Split dataset index module

Classes

Functions

get_set

get_set(file_id, set_infos)

Chooses a set for a file according to the given sets with their probability. If you run get_set with the same arguments multiple times, you will always get back the same result.

Parameters:

  • file_id (str) –

    file id

  • set_infos (List[DataSetInfo]) –

    list of DataSetInfos including set names and their probability

Returns:

  • str

    Name of the chosen set

Source code in niceml/scripts/splitdatasetindex.py
def get_set(file_id: str, set_infos: List[DataSetInfo]) -> str:
    """
    Chooses a set for a file according to the given sets with their probability.
    If you run get_set with the same arguments multiple times,
    you will always get back the same result.

    Args:
        file_id: file id
        set_infos: list of DataSetInfos including set names and their probability

    Returns:
        Name of the chosen set
    """
    identifier = "".join([x for x in file_id if x in ALPHANUMERICLIST])
    cur_seed = int(identifier, base=len(ALPHANUMERICLIST)) % (2**32 - 1)
    rng = np.random.default_rng(cur_seed)
    tmp_list: List[Tuple[str, float]] = [
        (dsf.set_name, dsf.probability) for dsf in set_infos
    ]
    names, probs = zip(*tmp_list)
    return rng.choice(list(names), 1, p=list(probs))[0]

split_dataset_index

split_dataset_index(
    index_file, output_folder, set_infos, index_col_name
)

Split dataset index into subsets

Source code in niceml/scripts/splitdatasetindex.py
def split_dataset_index(
    index_file: str,
    output_folder: str,
    set_infos: List[DataSetInfo],
    index_col_name: str,
):
    """Split dataset index into subsets"""
    index_df: pd.DataFrame = fastparquet.ParquetFile(index_file).to_pandas()
    set_row_dict: Dict[str, list] = defaultdict(list)
    for _, cur_row in index_df.iterrows():
        target_set = get_set(cur_row[index_col_name], set_infos)
        set_row_dict[target_set].append(cur_row)
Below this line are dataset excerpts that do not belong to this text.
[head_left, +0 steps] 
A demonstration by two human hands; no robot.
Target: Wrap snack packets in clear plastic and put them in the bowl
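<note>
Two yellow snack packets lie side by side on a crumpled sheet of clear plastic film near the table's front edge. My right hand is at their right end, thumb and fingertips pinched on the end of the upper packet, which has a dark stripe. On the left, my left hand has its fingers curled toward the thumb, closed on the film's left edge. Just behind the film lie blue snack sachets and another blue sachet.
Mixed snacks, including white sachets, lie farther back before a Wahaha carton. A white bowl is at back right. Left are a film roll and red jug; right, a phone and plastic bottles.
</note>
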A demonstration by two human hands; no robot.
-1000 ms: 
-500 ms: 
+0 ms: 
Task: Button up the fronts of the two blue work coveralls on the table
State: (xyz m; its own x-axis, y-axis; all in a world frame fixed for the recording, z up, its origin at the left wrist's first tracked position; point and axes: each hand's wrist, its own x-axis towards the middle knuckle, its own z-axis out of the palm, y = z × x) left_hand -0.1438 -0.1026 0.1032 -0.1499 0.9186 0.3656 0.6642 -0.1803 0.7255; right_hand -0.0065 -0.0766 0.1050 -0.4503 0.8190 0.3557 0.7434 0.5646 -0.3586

    if not isdir(output_folder):
        makedirs(output_folder)
    for set_name, row_list in set_row_dict.items():
        cur_df = pd.DataFrame(row_list)
        fastparquet.write(join(output_folder, f"{set_name}.parq"), cur_df)

split_dataset_index_cmd

split_dataset_index_cmd(
    index_file, output_folder, index_col_name, set_infos
)

Split dataset index command

Source code in niceml/scripts/splitdatasetindex.py
@click.command()
@click.argument("index_file")
@click.argument("output_location")
@click.argument("index_col_name")
@click.argument("set_infos", nargs=-1)
def split_dataset_index_cmd(
    index_file: str, output_folder: str, index_col_name: str, set_infos: List[str]
):
    """Split dataset index command"""
    set_prob_infos: List[DataSetInfo] = [init_dataset_info(x) for x in set_infos]
    split_dataset_index(index_file, output_folder, set_prob_infos, index_col_name)